REQUIRED WORK ::
Below are the records; copy exactly the stretch from the line containing "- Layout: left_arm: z" through the line containing "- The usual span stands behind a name", both ends included, and nothing else.

Data extracted from a collection
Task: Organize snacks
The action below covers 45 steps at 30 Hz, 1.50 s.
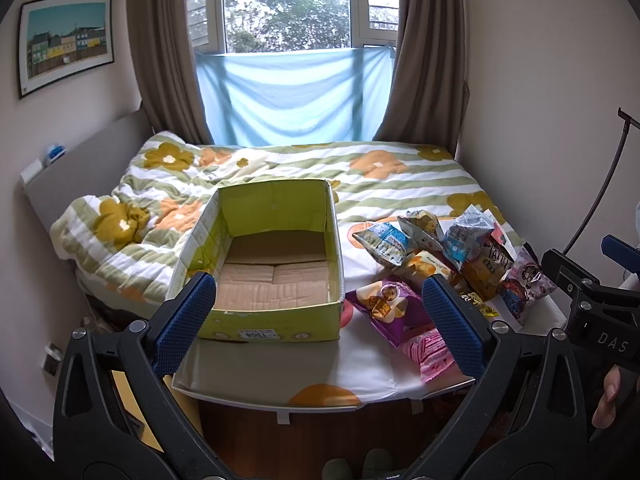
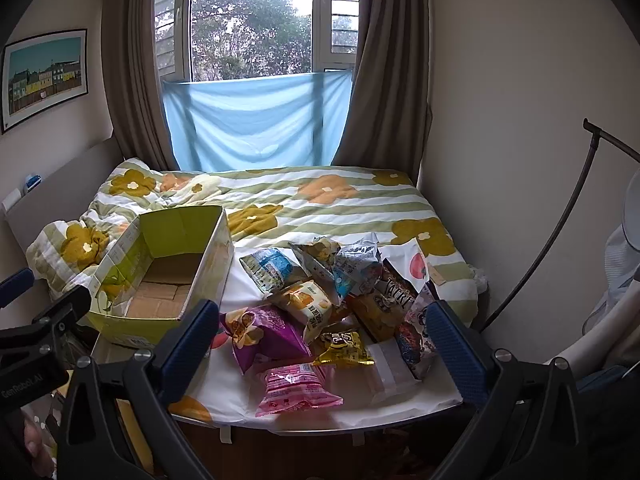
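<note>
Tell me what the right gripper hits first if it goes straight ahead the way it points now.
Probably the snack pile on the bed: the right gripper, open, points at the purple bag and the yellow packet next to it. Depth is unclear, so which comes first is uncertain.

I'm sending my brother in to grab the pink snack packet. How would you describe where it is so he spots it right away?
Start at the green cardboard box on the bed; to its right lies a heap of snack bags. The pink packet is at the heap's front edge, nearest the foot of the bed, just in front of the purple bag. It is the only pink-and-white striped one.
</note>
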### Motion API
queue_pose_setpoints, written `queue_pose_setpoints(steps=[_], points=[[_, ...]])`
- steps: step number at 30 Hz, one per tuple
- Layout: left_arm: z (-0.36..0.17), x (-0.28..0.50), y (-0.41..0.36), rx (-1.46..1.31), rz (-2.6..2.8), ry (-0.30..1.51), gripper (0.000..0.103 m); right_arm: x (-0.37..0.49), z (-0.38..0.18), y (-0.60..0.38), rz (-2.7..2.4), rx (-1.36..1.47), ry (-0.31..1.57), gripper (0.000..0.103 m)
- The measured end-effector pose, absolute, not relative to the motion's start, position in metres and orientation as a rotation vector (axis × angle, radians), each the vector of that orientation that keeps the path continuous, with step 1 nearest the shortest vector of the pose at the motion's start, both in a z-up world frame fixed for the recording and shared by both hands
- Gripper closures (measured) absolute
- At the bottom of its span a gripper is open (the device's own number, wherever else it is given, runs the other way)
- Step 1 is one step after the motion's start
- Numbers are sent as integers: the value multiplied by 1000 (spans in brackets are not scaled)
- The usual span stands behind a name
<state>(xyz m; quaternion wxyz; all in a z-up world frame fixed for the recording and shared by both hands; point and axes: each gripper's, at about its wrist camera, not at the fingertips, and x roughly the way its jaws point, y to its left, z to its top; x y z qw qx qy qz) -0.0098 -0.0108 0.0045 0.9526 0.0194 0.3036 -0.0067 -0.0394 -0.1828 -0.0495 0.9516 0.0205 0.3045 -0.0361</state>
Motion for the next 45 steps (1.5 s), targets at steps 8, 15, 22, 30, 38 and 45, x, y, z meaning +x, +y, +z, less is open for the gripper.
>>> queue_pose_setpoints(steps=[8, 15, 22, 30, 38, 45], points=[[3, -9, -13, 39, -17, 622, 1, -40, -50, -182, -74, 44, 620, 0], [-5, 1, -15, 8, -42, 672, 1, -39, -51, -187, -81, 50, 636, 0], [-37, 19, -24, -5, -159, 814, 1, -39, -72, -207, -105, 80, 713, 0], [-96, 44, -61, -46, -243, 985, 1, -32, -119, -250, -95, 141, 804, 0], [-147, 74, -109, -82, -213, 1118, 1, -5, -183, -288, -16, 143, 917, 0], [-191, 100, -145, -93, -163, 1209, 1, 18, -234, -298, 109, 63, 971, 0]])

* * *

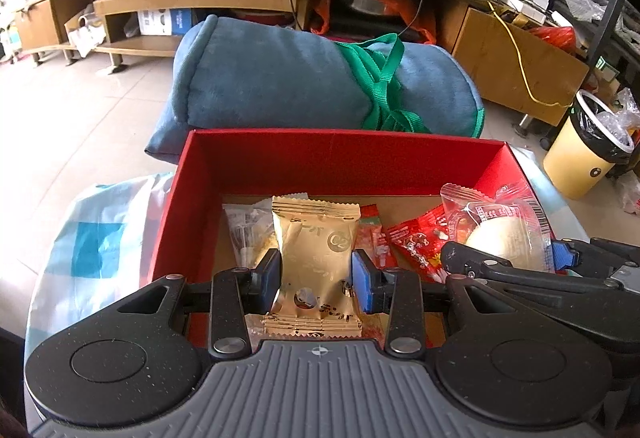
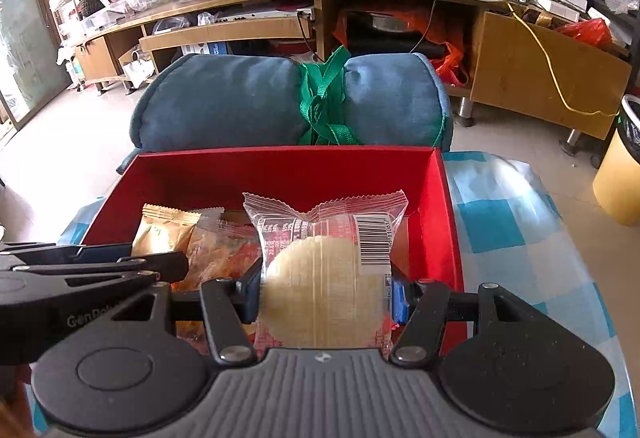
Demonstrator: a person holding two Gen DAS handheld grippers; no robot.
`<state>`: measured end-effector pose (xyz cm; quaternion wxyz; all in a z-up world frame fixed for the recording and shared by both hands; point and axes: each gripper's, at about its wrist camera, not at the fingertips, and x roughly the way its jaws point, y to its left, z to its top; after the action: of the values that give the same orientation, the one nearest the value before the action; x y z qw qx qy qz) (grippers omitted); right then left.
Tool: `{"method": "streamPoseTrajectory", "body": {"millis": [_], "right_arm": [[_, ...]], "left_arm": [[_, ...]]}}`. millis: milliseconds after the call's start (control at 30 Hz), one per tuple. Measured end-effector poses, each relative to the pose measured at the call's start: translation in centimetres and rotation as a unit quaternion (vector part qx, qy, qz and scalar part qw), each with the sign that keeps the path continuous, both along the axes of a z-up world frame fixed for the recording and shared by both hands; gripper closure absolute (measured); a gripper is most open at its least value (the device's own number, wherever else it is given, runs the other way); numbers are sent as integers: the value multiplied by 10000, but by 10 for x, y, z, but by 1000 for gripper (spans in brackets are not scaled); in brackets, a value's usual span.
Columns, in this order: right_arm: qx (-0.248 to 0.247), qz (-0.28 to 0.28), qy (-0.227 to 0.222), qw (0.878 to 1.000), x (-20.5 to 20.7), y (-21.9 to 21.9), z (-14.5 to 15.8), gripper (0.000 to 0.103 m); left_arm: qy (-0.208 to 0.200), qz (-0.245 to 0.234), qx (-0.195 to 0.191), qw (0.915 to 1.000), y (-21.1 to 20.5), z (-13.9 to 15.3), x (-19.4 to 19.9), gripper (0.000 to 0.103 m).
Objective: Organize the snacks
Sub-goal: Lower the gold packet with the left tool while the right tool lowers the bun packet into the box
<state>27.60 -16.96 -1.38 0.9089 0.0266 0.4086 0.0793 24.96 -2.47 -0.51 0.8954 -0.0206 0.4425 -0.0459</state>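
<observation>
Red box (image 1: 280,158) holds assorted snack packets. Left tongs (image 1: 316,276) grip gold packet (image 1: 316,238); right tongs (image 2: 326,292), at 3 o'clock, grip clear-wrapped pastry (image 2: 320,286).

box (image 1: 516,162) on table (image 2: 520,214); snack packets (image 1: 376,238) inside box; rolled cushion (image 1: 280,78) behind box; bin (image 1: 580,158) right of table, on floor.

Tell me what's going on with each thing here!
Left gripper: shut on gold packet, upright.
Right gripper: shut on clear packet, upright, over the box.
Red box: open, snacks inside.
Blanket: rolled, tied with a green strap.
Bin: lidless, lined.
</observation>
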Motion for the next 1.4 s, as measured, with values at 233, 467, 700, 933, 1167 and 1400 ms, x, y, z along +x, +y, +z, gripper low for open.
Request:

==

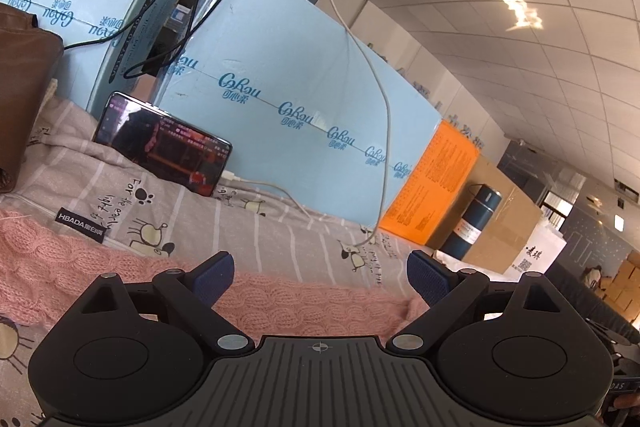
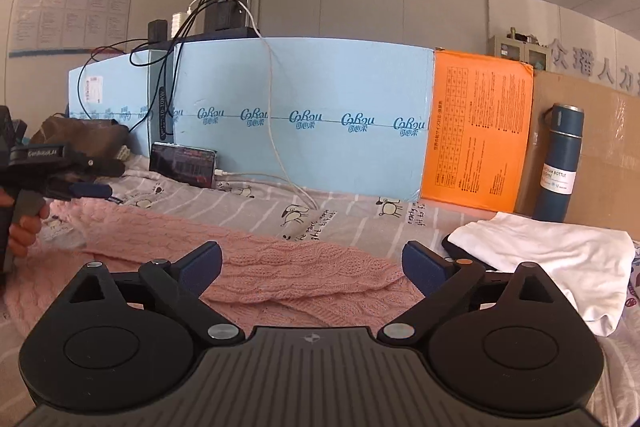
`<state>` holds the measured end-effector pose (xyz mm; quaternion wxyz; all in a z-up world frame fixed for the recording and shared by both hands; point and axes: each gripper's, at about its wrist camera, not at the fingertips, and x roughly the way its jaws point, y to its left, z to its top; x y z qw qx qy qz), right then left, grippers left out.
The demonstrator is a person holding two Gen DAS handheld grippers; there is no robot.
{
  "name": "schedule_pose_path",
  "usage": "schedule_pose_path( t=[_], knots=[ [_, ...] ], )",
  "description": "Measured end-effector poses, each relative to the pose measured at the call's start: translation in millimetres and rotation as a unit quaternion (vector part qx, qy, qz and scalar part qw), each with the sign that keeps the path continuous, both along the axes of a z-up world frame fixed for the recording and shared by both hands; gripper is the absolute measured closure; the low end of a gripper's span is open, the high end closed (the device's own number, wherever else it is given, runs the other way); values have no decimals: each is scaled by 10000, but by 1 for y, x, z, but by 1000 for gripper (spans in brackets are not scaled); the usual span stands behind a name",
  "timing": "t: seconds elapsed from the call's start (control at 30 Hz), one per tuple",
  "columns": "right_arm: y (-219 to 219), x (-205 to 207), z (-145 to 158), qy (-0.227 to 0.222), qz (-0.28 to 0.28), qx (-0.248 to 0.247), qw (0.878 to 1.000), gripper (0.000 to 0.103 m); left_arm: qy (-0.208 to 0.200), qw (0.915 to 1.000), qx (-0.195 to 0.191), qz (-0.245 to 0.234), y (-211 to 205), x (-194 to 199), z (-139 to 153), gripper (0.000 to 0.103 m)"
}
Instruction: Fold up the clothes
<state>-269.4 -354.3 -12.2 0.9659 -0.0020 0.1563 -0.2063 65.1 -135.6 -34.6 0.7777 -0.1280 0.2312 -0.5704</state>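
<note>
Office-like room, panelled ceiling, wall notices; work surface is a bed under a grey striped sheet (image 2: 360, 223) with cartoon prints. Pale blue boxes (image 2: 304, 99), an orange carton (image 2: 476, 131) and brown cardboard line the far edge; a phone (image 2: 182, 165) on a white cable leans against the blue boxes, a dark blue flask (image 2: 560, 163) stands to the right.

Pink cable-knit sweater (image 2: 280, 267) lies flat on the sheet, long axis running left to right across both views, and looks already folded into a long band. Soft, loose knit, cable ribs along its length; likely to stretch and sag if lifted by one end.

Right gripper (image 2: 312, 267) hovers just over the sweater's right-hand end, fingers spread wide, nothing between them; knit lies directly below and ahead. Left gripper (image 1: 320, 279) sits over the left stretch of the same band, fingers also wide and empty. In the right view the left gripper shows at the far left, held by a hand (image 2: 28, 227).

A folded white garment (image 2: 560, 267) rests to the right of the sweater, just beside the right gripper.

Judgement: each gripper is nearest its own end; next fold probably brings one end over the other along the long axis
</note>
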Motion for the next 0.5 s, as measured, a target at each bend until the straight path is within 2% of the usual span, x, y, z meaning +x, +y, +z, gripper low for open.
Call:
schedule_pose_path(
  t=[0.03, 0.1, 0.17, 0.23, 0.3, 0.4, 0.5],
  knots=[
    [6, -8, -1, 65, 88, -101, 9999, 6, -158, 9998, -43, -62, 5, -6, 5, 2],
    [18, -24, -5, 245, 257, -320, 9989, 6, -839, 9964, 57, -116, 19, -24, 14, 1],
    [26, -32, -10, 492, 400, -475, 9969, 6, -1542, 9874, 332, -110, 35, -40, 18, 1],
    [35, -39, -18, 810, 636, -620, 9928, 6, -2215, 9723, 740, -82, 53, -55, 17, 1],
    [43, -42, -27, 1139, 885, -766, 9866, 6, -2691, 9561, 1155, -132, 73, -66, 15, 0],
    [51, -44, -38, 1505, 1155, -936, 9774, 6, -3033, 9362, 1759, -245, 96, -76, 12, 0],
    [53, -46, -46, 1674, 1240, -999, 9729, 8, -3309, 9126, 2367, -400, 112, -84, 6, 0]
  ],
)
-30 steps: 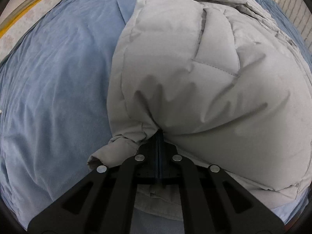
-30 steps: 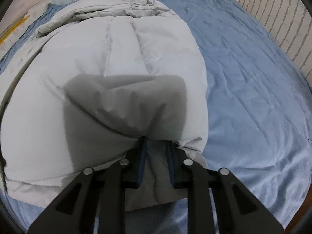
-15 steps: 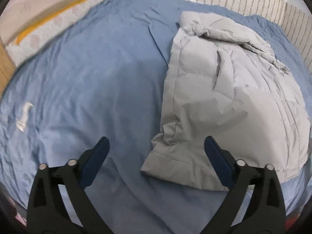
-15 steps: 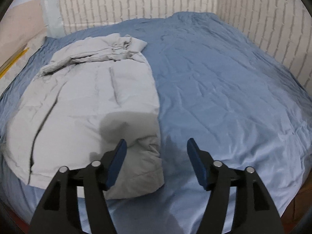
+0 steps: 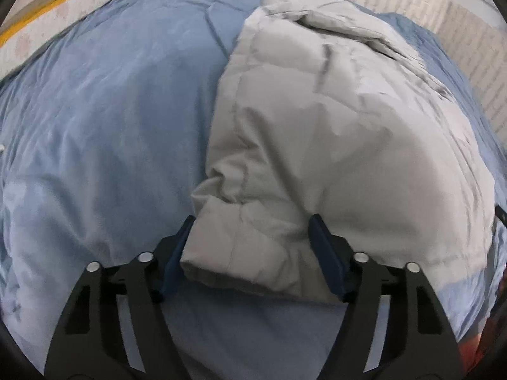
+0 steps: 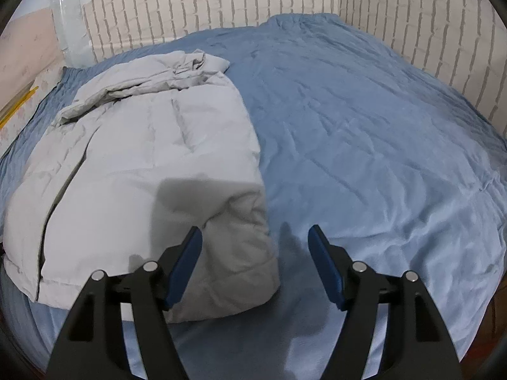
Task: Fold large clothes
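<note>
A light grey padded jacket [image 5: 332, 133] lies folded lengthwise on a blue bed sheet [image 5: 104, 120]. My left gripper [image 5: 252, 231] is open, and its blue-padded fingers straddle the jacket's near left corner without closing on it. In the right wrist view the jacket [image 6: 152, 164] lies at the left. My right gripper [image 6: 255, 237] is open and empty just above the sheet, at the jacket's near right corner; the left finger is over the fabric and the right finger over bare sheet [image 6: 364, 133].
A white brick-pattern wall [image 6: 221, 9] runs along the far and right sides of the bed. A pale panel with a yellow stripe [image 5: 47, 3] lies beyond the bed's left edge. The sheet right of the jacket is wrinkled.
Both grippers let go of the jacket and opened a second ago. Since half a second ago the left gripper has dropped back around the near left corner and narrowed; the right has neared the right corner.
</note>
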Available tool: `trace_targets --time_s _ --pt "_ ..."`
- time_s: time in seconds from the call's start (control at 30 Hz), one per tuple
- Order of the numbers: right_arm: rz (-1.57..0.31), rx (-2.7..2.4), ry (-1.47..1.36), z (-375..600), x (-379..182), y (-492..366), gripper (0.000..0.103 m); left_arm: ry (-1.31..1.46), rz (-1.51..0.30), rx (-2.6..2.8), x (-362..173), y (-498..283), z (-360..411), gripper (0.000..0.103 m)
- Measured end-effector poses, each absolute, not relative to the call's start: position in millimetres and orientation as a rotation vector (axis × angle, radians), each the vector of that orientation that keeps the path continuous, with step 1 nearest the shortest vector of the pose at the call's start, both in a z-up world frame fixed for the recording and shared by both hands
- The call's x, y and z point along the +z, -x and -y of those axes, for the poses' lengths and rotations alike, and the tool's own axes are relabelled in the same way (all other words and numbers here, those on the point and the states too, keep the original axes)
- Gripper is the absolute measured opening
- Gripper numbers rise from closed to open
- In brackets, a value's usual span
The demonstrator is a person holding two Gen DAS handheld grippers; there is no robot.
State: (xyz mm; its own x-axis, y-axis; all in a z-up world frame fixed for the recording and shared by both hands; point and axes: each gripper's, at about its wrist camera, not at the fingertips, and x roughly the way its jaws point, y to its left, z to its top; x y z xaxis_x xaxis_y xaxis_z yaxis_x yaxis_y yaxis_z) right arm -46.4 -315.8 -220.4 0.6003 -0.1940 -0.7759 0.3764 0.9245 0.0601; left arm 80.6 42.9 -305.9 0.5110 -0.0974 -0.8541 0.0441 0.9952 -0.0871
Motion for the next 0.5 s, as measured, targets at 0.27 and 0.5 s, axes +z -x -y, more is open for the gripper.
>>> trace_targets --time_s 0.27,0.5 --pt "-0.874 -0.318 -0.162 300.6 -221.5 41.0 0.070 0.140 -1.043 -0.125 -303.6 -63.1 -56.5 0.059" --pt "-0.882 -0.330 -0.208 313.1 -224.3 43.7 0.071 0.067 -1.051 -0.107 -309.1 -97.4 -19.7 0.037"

ANSWER SECTION ::
- Layout: left_arm: z (-0.36..0.17), x (-0.28..0.50), y (-0.41..0.36), rx (-1.46..1.31), rz (-2.6..2.8), ry (-0.30..1.51), gripper (0.000..0.103 m); right_arm: x (-0.37..0.49), z (-0.38..0.18), y (-0.60..0.38), rz (-2.7..2.4), rx (-1.36..1.47), ry (-0.31..1.57), gripper (0.000..0.103 m)
- The measured end-effector pose, absolute, not relative to the motion's start, position in metres and orientation as a rotation vector (axis × angle, radians), each the vector of that orientation that keeps the path continuous, with step 1 nearest the shortest vector of the pose at the motion's start, both in a z-up world frame fixed for the recording and shared by both hands
- Gripper closures (measured) absolute
- At the bottom of its span a gripper is open (the device's own number, wherever else it is given, runs the other way)
- Step 1 is one step after the motion's start
- Numbers are sent as integers: the value multiplied by 1000 (spans in brackets are not scaled)
- The usual span stands behind a name

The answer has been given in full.